At this point, you might ask: what if everybody in the room already knows, for example, that we’ve had lots of high-severity defects lately, and, for arguments sake, also knows that those defects have actually been originating from a single component? Wouldn’t it then sufficient to open a solution design meeting by stating that the the problem is that we don’t have any unit tests?
Well, yes, but I believe that this sort of shared understanding happens far less than people think. More often than not, people can’t even state what the problem is, let alone agree upon it. This can result in a situation where people are debating solutions to different problems without realising it. Or even worse, everybody agrees on a solution without anybody actually understanding the problem.

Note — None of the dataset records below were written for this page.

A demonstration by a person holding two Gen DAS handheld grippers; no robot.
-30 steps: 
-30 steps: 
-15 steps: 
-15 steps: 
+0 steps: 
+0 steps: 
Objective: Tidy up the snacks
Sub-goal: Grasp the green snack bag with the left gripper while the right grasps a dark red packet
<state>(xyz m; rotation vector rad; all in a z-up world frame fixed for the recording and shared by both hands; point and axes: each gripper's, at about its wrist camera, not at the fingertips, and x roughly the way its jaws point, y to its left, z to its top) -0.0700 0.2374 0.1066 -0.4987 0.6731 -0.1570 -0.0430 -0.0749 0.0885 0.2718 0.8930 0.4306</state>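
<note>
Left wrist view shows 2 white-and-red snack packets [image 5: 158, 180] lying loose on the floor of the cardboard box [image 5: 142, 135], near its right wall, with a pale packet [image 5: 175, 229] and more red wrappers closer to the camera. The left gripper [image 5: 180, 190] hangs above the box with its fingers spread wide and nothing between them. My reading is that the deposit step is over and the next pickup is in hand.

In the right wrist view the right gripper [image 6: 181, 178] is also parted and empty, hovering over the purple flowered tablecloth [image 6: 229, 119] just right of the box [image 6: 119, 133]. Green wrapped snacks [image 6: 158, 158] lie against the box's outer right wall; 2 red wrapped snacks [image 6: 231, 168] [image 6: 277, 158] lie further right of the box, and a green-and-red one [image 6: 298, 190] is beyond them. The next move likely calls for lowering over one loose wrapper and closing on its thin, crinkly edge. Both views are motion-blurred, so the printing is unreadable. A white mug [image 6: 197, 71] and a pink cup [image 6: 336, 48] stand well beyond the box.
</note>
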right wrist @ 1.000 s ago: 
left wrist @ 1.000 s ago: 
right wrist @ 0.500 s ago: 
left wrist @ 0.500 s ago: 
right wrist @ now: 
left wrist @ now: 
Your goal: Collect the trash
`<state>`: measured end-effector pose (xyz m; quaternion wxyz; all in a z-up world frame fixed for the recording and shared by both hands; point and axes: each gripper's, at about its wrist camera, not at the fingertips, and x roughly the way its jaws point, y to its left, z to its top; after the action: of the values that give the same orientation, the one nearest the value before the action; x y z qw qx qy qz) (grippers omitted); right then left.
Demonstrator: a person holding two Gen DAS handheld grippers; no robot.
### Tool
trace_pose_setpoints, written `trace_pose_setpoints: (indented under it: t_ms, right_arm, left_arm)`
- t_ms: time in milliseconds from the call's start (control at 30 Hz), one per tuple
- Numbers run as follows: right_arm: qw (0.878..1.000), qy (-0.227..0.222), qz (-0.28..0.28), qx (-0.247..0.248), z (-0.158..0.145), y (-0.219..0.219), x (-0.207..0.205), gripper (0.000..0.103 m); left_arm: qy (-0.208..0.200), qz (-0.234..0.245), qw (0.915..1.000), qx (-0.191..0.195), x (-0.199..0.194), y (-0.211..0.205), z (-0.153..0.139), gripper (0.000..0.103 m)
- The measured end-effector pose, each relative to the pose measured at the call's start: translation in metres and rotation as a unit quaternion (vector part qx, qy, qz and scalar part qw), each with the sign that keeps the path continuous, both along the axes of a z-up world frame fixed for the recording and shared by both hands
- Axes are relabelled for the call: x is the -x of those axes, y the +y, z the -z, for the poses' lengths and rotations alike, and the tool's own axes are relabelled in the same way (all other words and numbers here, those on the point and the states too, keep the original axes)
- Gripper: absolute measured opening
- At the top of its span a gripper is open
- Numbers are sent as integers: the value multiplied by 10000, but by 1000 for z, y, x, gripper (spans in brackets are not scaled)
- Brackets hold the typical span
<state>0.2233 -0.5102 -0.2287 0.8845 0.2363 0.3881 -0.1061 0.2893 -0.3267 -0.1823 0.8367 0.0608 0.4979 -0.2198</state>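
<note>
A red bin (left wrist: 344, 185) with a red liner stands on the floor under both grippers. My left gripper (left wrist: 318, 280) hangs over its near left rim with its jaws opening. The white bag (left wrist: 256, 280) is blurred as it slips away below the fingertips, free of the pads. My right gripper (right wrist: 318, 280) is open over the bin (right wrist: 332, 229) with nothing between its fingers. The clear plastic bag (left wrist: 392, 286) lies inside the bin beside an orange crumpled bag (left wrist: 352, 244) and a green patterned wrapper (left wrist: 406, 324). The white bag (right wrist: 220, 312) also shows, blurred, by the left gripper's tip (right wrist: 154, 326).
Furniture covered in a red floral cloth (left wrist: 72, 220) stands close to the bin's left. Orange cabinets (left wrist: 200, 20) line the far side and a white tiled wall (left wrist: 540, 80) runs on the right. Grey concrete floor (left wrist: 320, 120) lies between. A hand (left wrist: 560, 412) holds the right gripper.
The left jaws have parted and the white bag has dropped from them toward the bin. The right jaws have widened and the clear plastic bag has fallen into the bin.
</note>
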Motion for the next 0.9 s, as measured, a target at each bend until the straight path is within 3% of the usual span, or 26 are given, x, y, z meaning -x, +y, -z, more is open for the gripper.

This latter scenario sounds ridiculous, but I’ve seen it happen. A meeting finishes with an agreed course of action, then in the following weeks a funny conversation like this can occur:
Kevin: Hey, you remember how a couple of weeks ago I said I’d set up that web server cluster? I just did it and it doesn’t seem to have made any difference to our page load time. I did some performance tests and I think the bottleneck might actually be the database. I thought you and Frank said the problem was that we only had one web server?
Jane: We only said that because you said you were going to set up a web server cluster. We figured that if you thought it was important enough to create a cluster, that must be the problem.

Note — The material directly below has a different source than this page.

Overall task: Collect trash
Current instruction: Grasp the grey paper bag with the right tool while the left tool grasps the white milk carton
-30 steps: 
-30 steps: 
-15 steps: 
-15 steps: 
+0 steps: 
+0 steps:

Kevin: I only said I’d set up the cluster because I heard somebody say the problem was that we only had one web server. I guessed that if that was the problem, the solution was to setup a cluster.

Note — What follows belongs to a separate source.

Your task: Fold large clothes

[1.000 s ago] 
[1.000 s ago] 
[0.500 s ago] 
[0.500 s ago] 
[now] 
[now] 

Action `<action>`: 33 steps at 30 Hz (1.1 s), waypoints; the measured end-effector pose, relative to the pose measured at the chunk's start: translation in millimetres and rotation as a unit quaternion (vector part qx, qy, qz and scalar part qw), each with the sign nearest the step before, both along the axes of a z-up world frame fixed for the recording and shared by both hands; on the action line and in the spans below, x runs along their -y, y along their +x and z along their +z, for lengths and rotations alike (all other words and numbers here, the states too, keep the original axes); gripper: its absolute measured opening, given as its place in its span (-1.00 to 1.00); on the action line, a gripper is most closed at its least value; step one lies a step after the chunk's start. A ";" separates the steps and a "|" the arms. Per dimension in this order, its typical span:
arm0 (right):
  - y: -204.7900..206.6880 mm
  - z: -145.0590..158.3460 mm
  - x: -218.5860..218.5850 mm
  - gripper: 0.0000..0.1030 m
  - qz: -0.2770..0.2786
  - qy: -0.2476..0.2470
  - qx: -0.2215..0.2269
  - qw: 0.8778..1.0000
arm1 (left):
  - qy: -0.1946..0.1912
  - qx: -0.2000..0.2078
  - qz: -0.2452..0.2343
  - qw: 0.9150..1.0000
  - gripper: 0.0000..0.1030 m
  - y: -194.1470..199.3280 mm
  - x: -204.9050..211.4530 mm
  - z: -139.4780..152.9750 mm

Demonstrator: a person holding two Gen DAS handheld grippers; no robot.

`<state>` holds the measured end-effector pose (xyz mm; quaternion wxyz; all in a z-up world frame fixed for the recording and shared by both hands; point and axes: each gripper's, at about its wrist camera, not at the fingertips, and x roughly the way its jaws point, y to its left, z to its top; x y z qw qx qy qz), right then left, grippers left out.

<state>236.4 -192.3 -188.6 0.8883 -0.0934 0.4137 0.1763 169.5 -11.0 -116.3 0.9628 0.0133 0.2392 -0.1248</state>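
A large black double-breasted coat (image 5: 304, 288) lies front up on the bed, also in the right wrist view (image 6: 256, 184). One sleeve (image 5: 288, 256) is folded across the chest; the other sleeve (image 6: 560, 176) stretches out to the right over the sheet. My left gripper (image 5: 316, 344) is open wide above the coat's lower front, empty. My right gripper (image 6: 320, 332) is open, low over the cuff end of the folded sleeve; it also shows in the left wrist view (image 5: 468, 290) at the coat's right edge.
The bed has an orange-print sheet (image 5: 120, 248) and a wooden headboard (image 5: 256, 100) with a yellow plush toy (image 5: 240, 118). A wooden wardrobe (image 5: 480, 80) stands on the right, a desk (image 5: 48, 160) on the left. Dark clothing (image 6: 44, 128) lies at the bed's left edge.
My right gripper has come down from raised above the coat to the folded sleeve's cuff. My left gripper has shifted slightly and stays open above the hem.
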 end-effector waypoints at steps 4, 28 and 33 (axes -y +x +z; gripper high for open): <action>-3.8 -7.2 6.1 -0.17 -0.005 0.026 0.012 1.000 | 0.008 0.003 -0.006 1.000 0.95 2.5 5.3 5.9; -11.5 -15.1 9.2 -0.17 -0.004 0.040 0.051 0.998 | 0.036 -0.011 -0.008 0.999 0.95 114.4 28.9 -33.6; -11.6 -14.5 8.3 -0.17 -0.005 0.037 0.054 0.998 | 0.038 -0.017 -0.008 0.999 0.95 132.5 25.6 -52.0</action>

So basically what’s happened here is that nobody at the original meeting really knew what the problem was. Consequently, the solution drove the problem, not the other way around. Even worse, nobody really owns the problem, because it’s still not clear what it actually is.
How do you avoid this occurring? I’d suggest that before going into solution-mode, have everybody take some ownership of the problem by agreeing what it actually is. Furthermore, take a step back and try and reword the problem in terms of your customers and end-users. Customers won’t ask for extra web servers, but they might well ask for a website that responds faster. End-users won’t ask for more unit tests, but it’s quite likely they will ask for a system that is less buggy. And if you can’t reword the problem in terms of your end-users on the first go, keep zooming back and re-asking the question until you can.
What’s the problem that we’re actually trying to solve? is a question that I find myself asking more and more these days. It’s proven to be one the most powerful questions I can ask. And whether it’s been asked by me or somebody else, it’s a question that’s saved my teams from many dead-ends and wild goose chases.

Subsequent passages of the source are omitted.